Dear Mr Christopher Moyles,

how are you? I hope you are well. I have to confess, I'm not really a fan of yours since I find off-colour remarks and gross stupidity vaguely offensive, but needs must as they say.

I'm not actually sure what 'needs must' means or why they say it, but I personally tend to say it an awful lot. Perhaps you could run a feature on your show explaining what it means?

Upon hearing the sad news of Terry Wogan's retirement, I find myself in a somewhat awkward position of shopping around for a new breakfast show to listen to and I immediately thought of you.

I won't tell you what that thought actually was, because I can't abide profanity; but let's just say it wasn't pretty, I'm not proud of myself and perhaps we can all move on.

I understand your ratings have been slipping a bit recently, perhaps because your listeners have been reaching puberty and no longer find that sort of thing funny? Perhaps not, who can say? I do however have a solution for you, one which can perhaps stem (or at least momentarily slow) the tide of lifeboat bound rats.

You see, as well as being an avid early morning radio listener, I am also engaged in a quest to buy an Aston Martin and I would like to propose something which could help both of us.

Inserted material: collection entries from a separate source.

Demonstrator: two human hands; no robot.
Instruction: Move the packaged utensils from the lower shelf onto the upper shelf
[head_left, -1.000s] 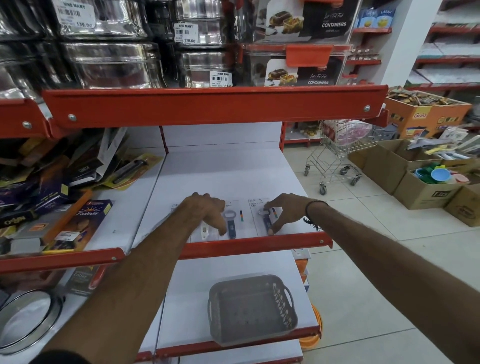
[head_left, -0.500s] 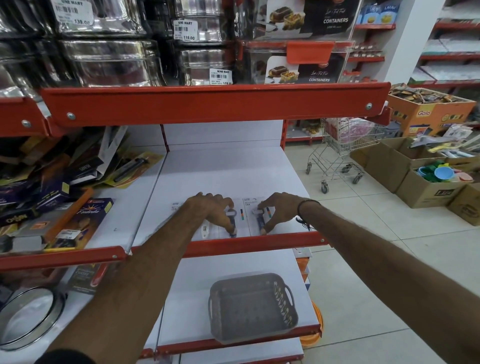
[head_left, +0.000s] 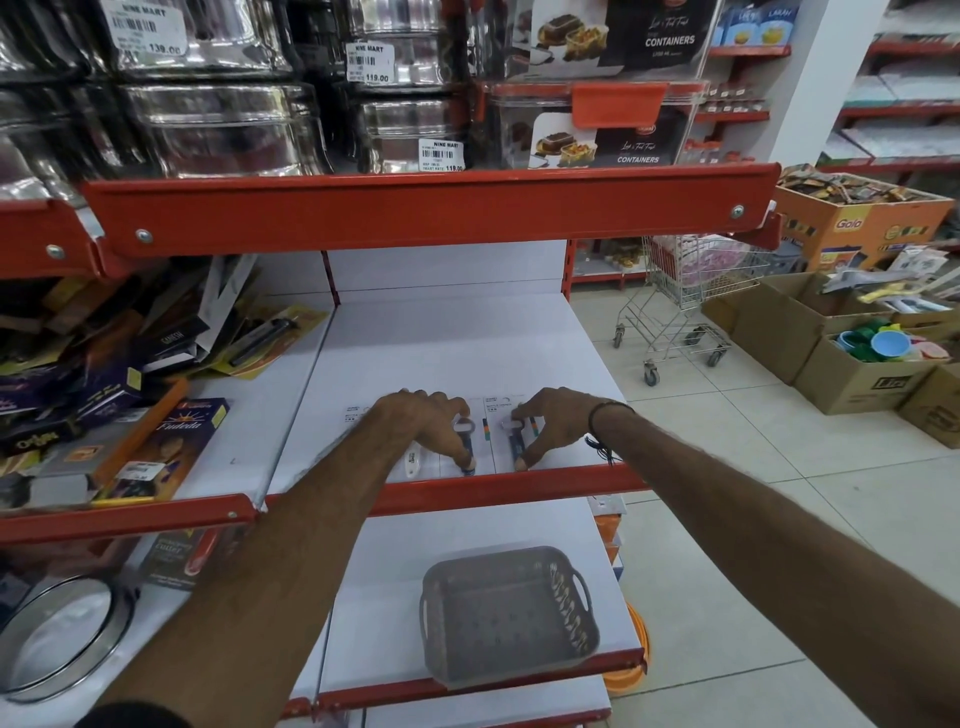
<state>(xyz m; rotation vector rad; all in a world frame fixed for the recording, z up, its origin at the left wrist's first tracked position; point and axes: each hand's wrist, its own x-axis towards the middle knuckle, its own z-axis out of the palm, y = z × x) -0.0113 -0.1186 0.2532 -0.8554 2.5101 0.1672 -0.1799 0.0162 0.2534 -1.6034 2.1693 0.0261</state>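
Note:
Three packaged utensils lie side by side on white cards at the front of the upper white shelf (head_left: 457, 353). My left hand (head_left: 423, 418) spans the middle pack (head_left: 487, 431), a blue-handled opener, with a white-handled pack (head_left: 413, 462) under its palm. My right hand (head_left: 553, 421) grips the right pack (head_left: 497, 402), thumb at the front edge and fingers at the top. Both packs rest flat on the shelf. On the lower shelf (head_left: 395, 571) stands a grey basket (head_left: 504, 613) with nothing in it.
A red shelf lip (head_left: 431, 208) overhangs close above, carrying steel containers (head_left: 218, 130). Boxed goods (head_left: 156, 447) crowd the left bay. A wire trolley (head_left: 680, 291) and open cardboard boxes (head_left: 852, 384) stand on the tiled floor to the right.
My right hand has slid left with its pack, closing the gap to the middle pack. My left hand has shifted slightly right.

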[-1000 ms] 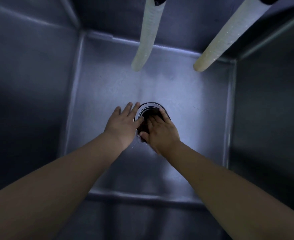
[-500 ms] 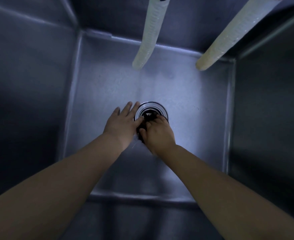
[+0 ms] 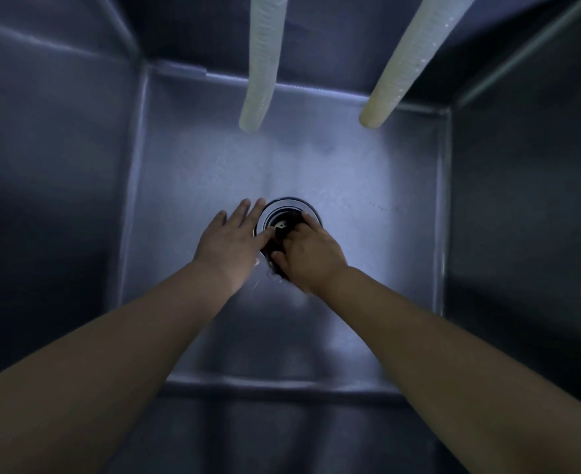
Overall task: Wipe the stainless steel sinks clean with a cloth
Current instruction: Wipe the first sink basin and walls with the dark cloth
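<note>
Cloth (image 3: 276, 249), dark, wadded, head view: bunched under the curled fingers of the right hand (image 3: 311, 256) at the near edge of the drain (image 3: 287, 217) in the sink (image 3: 193, 172) floor. Left hand (image 3: 232, 242) lies flat beside the drain, fingers straight, holding nothing; two pale hoses (image 3: 263, 63) hang above. Judged soft, limp, probably wet and light: best gripped as a wad.

Both hands down at the drain (image 3: 287, 217) of a deep steel sink (image 3: 186, 159).

Left hand (image 3: 229, 241) flat on the sink floor, fingers straight, touching the drain rim. Right hand (image 3: 311, 258) curled round a dark cloth (image 3: 277, 249), pressing it onto the drain. Two pale ribbed hoses (image 3: 263, 63) hanging overhead near the back wall, apart from the hands.
</note>
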Demonstrator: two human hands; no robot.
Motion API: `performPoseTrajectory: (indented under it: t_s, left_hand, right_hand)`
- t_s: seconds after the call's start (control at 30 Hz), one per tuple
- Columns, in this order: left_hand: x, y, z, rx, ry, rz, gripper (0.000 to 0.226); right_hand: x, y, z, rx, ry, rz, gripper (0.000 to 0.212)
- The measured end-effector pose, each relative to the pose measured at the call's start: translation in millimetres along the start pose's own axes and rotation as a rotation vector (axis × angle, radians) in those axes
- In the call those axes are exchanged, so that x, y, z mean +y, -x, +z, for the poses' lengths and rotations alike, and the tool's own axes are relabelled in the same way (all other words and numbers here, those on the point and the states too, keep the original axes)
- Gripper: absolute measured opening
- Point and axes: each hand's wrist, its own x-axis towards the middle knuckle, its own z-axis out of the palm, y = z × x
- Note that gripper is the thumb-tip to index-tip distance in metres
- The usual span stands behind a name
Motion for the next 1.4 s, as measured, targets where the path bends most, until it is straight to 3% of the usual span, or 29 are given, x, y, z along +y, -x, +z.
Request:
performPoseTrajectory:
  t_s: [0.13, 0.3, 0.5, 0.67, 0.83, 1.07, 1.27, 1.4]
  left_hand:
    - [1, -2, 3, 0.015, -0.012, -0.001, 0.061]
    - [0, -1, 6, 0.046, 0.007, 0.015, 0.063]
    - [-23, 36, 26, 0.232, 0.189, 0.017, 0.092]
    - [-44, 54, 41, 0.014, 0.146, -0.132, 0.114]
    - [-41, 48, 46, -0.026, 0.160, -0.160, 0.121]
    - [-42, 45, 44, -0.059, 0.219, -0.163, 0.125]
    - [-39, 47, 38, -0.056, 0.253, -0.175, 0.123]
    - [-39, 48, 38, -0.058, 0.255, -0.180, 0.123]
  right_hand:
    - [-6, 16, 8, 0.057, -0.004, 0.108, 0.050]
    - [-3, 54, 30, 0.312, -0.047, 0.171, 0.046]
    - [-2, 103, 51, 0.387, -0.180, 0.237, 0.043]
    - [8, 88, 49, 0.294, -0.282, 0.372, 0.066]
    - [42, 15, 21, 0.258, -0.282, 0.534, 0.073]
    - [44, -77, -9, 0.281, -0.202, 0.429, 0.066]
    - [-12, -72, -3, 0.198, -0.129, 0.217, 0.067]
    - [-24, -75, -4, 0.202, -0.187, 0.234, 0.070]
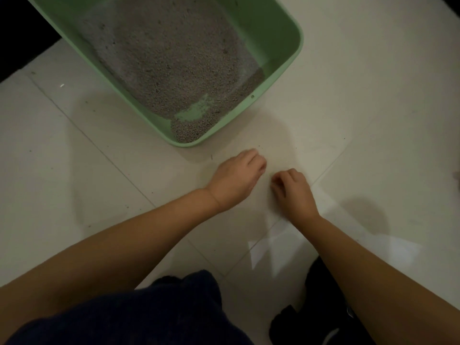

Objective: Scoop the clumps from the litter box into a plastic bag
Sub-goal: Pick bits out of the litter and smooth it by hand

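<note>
Green litter box [281,78] sits on the pale tiled floor [373,120], set at an angle, its near corner pointing toward the person. Grey granular litter [169,61] covers most of its bottom; a bare green patch [196,112] shows through close to the near corner. No distinct clumps can be made out from here; the surface is too grainy and dim.

Both forearms reach forward and down, just short of the box's near corner. Left hand [236,178] is low over the tile, knuckles up, fingers curled under; whether they pinch anything cannot be told. Right hand [293,189] is just beside it, the two close but apart, its fingers also bent inward toward the floor, contents hidden. A faint, nearly transparent sheet seems to lie on the tile under and between the hands, with a pale glossy edge [261,255] nearer the person; what it is cannot be confirmed.

A few dark specks [258,146] lie scattered on the floor near the box. Dark blue clothing [149,310] fills the lower edge, and a black item [321,307] sits on the floor below the right forearm
</note>
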The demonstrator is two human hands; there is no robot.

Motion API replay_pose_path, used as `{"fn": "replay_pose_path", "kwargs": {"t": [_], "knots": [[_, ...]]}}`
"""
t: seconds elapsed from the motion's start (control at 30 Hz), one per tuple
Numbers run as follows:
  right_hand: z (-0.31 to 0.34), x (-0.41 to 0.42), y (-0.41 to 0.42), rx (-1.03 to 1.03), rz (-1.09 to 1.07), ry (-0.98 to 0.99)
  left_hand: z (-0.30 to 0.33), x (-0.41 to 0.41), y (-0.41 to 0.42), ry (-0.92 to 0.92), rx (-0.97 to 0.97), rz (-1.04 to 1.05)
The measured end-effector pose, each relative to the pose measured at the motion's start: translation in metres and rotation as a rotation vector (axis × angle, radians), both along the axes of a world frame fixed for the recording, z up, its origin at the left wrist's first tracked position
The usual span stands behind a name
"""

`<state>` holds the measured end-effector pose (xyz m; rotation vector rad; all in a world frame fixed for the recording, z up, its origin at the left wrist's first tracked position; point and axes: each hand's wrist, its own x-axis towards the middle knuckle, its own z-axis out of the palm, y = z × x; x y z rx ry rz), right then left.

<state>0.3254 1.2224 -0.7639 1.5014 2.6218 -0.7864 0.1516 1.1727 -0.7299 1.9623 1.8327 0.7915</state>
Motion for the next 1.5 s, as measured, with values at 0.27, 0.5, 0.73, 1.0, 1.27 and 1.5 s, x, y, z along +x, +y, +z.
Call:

I promise to listen to your show, every morning (except when you're on holiday and Scott Mills takes over - I'm not a masochist) on every radio in the house (two. That's two radios) for ever and ever, if you BUY ME AN ASTON MARTIN.

Ridiculous, I hear you cry, no single listener is worth an Aston Martin ... well of course not, silly. What I am actually proposing is you donate to my Aston Martin fund on www.buymeanastonmartin.com. It doesn't have to be much, although if I am going to listen to you and your bunch of barely-literate chums then perhaps it should be a few hundred pounds.

If you don't fancy donating that much yourself, which is fair enough since I imagine you must be quite worried about your future earning potential, then perhaps you could plug my website on your show? Goodness, you must have hundreds of listeners (soon to be hundreds + one!) and if they all donated fifty pence then I would have (hundreds divided by two) pounds in a matter of minutes.

Yes, the more I think about it, that's a much better deal for both of us. If you promote my website on air, I'll listen to your show on both radios - that's two extra listeners!

Do parakeets count in the ratings? I feel they should since they are very clever creatures. If they do, then I promise I'll try to get Tony to listen too - he does tend to throw things at the radio when he hears your voice, but I'm sure I can find some way of sedating him for the duration of your show. That would be four extra listeners! (Two for each radio)

Hopefully you will see the beauty of this proposal and grasp it immediately. I can't understand why you wouldn't since we both stand to gain immeasurably.

Well, okay, it is measurable. Sorry, I got very excited there.

Anyway, I hope this letter finds you well and I look forward (sort of) to a long relationship with you via the medium of the electronic sound wave.

My eternal thanks (and ears!)

An Aston Martin Fan

We'll have to see how that goes down, but I'm fairly positive. Keep your fingers crossed for me!

Monday, 28 September 2009

Sir Jimmy Savile

Goodness, it's been a long time since I've sent a letter to anyone. I really must apologise to you all, but Tony (my parakeet) has been dreadfully ill. It's been a frightfully worrying time, but he seems to be pulling through now and it's time to continue my quest for an Aston Martin.

Whenever I think about Tony, my thoughts naturally drift to Sir Jimmy Savile and the extraordinary role he played in procuring my beloved avian life-mate. Realising I've never fully thanked the great entertainer/DJ and all round lovely jogging charity worker, I've decided to write him this letter:

Dear Sir Jimmy Savile,

you probably remember me, even though we've never met. Once upon a time, many years since past, I wrote to your excellent wish-fulfilment programme Jim'll Fix It. My request was a simple one, one I feel you could easily have granted to make a faithful seven year old fan happy. All I wanted was a parakeet of my very own. One I could love (appropriately) and name and stare at in a cage for hours on end.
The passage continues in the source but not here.